• _EXERCISE GOAL_
The listing that follows should be copied in full, exactly as written.

• _AVAILABLE DATA_
**********

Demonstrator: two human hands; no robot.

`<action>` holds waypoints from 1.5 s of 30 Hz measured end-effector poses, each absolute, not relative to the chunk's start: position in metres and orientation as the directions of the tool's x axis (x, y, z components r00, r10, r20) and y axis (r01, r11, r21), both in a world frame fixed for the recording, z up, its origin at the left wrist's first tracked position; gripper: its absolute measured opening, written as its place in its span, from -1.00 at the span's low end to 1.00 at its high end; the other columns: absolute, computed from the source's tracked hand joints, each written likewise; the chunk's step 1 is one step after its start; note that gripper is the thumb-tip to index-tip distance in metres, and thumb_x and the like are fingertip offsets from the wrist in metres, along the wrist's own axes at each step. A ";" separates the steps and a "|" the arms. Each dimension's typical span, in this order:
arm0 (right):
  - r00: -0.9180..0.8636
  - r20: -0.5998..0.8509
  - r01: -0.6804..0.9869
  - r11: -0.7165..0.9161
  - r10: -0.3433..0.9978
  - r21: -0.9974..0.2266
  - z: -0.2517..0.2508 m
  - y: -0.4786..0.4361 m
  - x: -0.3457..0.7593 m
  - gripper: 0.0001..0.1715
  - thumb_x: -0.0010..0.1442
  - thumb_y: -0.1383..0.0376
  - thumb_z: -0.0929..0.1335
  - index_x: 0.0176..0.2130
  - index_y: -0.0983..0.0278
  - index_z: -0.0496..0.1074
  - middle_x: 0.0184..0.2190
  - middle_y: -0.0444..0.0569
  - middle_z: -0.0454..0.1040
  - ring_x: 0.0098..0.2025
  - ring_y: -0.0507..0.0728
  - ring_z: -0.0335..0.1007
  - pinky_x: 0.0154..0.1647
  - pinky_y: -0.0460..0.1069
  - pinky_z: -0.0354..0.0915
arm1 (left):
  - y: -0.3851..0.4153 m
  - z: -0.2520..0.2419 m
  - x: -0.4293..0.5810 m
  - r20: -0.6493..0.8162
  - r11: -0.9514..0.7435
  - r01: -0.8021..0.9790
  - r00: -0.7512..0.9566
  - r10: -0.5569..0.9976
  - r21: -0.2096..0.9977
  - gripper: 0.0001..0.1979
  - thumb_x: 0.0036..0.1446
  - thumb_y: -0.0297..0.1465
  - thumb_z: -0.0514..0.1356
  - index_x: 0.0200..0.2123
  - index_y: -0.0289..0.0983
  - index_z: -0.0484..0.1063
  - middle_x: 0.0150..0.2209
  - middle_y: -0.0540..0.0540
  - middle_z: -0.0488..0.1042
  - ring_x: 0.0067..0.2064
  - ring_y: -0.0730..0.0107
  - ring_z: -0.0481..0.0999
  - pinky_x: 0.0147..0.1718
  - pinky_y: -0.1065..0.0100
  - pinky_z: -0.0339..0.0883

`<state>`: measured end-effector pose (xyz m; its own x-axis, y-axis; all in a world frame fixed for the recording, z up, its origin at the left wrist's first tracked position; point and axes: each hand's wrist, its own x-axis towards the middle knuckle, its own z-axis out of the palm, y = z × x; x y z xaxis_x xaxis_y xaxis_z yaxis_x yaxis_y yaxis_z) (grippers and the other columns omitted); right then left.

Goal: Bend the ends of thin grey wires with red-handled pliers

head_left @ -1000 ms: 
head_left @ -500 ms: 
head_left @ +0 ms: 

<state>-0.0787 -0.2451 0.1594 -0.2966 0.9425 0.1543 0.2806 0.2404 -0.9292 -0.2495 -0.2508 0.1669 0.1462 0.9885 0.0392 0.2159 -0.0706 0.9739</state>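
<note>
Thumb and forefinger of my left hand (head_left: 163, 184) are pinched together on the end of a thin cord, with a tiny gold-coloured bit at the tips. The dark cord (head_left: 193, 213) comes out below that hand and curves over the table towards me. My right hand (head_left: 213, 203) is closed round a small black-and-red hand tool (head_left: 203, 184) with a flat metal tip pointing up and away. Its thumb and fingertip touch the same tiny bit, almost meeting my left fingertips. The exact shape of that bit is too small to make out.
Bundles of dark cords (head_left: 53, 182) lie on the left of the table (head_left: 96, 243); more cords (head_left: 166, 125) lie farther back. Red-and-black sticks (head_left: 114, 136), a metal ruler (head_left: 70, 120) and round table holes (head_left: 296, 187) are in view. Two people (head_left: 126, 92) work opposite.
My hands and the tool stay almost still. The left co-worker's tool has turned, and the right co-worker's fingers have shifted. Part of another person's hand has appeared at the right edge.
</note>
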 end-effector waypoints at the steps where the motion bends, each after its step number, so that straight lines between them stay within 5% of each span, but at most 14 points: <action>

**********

• _EXERCISE RESULT_
Demonstrator: two human hands; no robot.

`<action>` holds waypoints from 1.5 s of 30 Hz measured end-effector poses, each absolute, not relative to the chunk's start: position in metres and orientation as the directions of the tool's x axis (x, y, z components r00, r10, r20) and y axis (r01, r11, r21), both in a world frame fixed for the recording, z up, its origin at the left wrist's first tracked position; gripper: its absolute measured opening, written as its place in its span, from -1.00 at the span's low end to 1.00 at its high end; the other columns: absolute, computed from the source's tracked hand joints, each written likewise; the chunk's step 1 is one step after its start; note that gripper is the thumb-tip to index-tip distance in metres, and thumb_x and the like are fingertip offsets from the wrist in metres, along the wrist's own axes at each step. A ";" separates the steps and a "|" the arms. Each dimension's typical span, in this order:
arm0 (right):
  - r00: -0.9180..0.8636
  - r20: -0.5998..0.8509
  - r01: -0.6804..0.9869
  - r11: -0.7165..0.9161
  - r10: -0.3433..0.9978
  - r21: -0.9974..0.2266
  - z: -0.2517..0.2508 m
  - y: -0.4786..0.4361 m
  - x: -0.3457..0.7593 m
  - gripper: 0.0001..0.1715
  - thumb_x: -0.0010..0.1442
  - thumb_y: -0.1383..0.0376
  - thumb_z: -0.0929..0.1335
  - index_x: 0.0176..0.2130
  - index_y: -0.0983..0.0278
  - index_z: -0.0496..0.1074
  - middle_x: 0.0184..0.2190
  - middle_y: -0.0444..0.0569
  - middle_z: -0.0454..0.1040
  - ring_x: 0.0098..0.2025
  - ring_y: -0.0507..0.0728
  - ring_z: -0.0335..0.1007
  - pinky_x: 0.0154..0.1647
  - pinky_y: -0.0460..0.1069
  - pinky_z: -0.0354..0.0915
arm1 (left):
  - y: -0.3851..0.4153 m
  - z: -0.2520..0.2419 m
  - x: -0.4293..0.5810 m
  - r20: -0.6493..0.8162
  - r11: -0.9514..0.7435
  - r01: -0.8021..0.9790
  - r00: -0.7512..0.9566
  - r10: -0.5569..0.9976
  - r21: -0.2096..0.9977
  - gripper: 0.0001..0.1979
  - thumb_x: 0.0036..0.1446
  - thumb_y: -0.0297..0.1465
  - thumb_z: -0.0514..0.1356
  - index_x: 0.0200..0.2123
  - index_y: -0.0289..0.0983
  - index_z: -0.0484..0.1063
  - middle_x: 0.0150..0.2209
  - middle_y: -0.0540..0.0540
  - middle_z: -0.0488..0.1042
  - ring_x: 0.0067..0.2064
  - ring_y: -0.0730..0.0107
  - ring_z: -0.0481..0.0999
  - pinky_x: 0.0147..0.1718
  - pinky_y: -0.1065..0.0100
  - pinky_z: -0.0339..0.0883

`<state>`: measured end-effector pose (xyz m; its own x-axis, y-axis; all in a world frame fixed for the recording, z up, its origin at the left wrist's first tracked position; point and axes: each hand's wrist, its own x-axis towards the middle knuckle, its own z-axis out of the palm, y = z × x; x y z xaxis_x xaxis_y xaxis_z yaxis_x yaxis_y yaxis_z) (grippers and the other columns omitted); right then left.

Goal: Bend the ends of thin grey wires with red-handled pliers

head_left @ -1000 ms: 
head_left @ -500 ms: 
head_left @ +0 ms: 

<state>-0.0787 -0.2451 0.1594 -0.2966 0.9425 0.1543 0.2806 0.2404 -0.9292 -0.2495 -0.2508 0.1669 0.1462 0.9885 0.0392 0.2159 -0.0706 0.9739</state>
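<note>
Thumb and forefinger of my left hand (head_left: 163, 184) are pinched together on the end of a thin cord, with a tiny gold-coloured bit at the tips. The dark cord (head_left: 193, 213) comes out below that hand and curves over the table towards me. My right hand (head_left: 213, 203) is closed round a small black-and-red hand tool (head_left: 203, 184) with a flat metal tip pointing up and away. Its thumb and fingertip touch the same tiny bit, almost meeting my left fingertips. The exact shape of that bit is too small to make out.
Bundles of dark cords (head_left: 53, 182) lie on the left of the table (head_left: 96, 243); more cords (head_left: 166, 125) lie farther back. Red-and-black sticks (head_left: 114, 136), a metal ruler (head_left: 70, 120) and round table holes (head_left: 296, 187) are in view. Two people (head_left: 126, 92) work opposite.
My hands and the tool stay almost still. The left co-worker's tool has turned, and the right co-worker's fingers have shifted. Part of another person's hand has appeared at the right edge.
</note>
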 end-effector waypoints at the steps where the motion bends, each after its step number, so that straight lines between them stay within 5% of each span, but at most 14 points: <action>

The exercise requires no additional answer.